Winifred’s eye reverted to the tanager of which, on the whole, her mind was more full. “Yes”—she whispered the word for fear of startling it.
“I should think yer ma would want you in of a morning, or Miss Sophia would be learning you yer lessons. When I was your age—But”—sadly—“it stands to reason yer ma, having so many, and the servant gone, and the cows comin’ in so fast these days one after t’other, that they can’t learn you much of anything reg’lar.”
Winifred acquiesced politely. She was quite conscious of the shortcomings in the system of home education as it was being applied to her in those days; no critic so keen in these matters as the pupil of fourteen!
“Well now, it’s a pity,” said the housekeeper, sincerely, “and they do say yer ma does deplorable bad cooking, and yer sisters that’s older than you aren’t great hands at learning.” The housekeeper sat down on a grave near the paling, as if too discouraged at the picture she had drawn to have energy to stand longer.
Winifred looked at the tanager, at the housekeeper, and round her at the happy morning.
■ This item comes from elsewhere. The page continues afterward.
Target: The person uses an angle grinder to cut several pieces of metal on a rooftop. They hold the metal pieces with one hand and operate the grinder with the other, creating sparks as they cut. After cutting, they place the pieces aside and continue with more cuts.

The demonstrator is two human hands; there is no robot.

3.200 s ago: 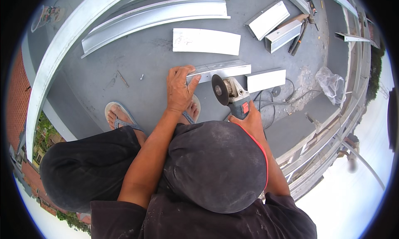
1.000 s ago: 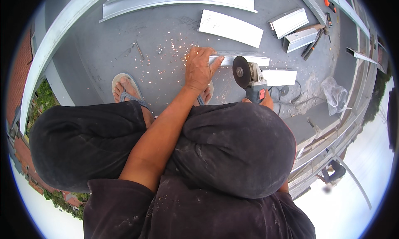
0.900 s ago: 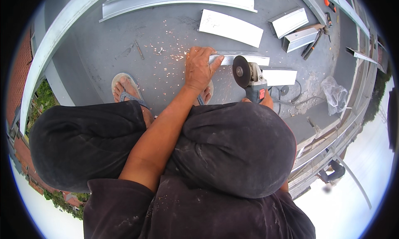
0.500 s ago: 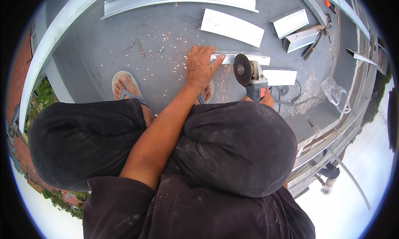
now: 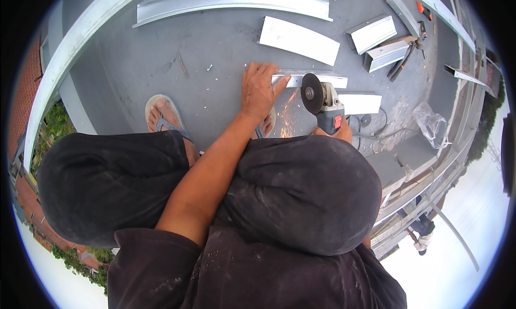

This sad-eyed, angular woman always seemed to her more like a creature out of a solemn story, or out of a stained-glass window, than an ordinary person whose comments could be offensive. They had talked together before, and each in her own way took a serious interest in the other.
“Sister Sophia has learned to cook very nicely,” said the child, but not cheerfully. It never seemed to her quite polite to be cheerful when she was talking to Mrs. Martha.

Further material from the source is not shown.